ASSIGNED TASK:
Whenever a line in the data contains "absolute", show that line.

┏━━

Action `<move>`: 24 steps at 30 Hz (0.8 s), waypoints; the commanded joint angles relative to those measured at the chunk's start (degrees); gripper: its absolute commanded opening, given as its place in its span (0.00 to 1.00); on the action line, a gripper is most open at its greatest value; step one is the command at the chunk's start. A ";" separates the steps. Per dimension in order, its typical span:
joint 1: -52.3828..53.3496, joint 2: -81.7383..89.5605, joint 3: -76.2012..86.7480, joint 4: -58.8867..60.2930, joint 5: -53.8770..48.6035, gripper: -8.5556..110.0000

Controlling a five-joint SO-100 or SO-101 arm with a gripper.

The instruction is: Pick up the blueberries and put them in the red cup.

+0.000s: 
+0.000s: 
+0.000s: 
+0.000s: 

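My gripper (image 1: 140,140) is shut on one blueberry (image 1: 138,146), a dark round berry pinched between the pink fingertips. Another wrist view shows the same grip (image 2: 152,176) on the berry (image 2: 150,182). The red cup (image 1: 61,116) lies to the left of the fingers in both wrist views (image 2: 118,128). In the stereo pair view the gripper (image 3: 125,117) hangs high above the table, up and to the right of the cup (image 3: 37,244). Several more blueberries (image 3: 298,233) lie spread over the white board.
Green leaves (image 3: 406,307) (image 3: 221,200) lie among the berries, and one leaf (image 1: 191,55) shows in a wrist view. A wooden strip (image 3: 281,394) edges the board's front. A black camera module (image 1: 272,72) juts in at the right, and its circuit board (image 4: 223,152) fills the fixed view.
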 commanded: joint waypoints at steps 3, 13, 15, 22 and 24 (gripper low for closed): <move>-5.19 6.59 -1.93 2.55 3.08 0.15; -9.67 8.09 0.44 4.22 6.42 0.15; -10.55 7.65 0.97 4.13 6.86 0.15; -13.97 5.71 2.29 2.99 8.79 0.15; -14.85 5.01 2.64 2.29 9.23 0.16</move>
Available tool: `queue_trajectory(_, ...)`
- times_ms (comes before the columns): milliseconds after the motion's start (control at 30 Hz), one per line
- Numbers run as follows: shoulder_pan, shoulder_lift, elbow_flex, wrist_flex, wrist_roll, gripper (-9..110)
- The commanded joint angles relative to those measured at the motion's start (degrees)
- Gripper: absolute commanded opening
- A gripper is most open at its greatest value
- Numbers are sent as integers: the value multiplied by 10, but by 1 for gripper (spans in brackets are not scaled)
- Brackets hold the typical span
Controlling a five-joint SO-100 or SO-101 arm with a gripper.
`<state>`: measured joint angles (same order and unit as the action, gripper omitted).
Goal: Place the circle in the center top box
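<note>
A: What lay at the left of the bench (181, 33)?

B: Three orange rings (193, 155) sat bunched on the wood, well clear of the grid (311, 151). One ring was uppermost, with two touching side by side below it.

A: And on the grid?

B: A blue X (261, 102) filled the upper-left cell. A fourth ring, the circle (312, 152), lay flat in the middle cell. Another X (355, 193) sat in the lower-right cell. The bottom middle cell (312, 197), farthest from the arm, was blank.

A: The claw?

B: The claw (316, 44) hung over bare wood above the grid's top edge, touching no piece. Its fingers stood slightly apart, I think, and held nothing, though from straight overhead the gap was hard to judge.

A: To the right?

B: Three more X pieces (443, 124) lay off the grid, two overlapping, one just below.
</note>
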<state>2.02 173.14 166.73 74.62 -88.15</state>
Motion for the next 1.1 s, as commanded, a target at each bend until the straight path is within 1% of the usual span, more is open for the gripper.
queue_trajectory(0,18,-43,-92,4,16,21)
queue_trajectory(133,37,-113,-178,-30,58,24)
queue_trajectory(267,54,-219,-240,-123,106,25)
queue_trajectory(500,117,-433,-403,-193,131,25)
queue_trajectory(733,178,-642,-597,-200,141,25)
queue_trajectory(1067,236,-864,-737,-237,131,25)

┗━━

ANSWER TO THIS EXERCISE:
Action `<move>`: 24 steps at 30 Hz (0.8 s), waypoints; the commanded joint angles relative to those measured at the chunk's start (degrees); gripper: its absolute commanded opening, given as its place in its span (0.00 to 1.00); on the action line, a gripper is most open at its greatest value; step one is the command at the chunk's start. A ";" separates the steps. Per dimension in order, its typical span:
- Gripper: absolute commanded opening

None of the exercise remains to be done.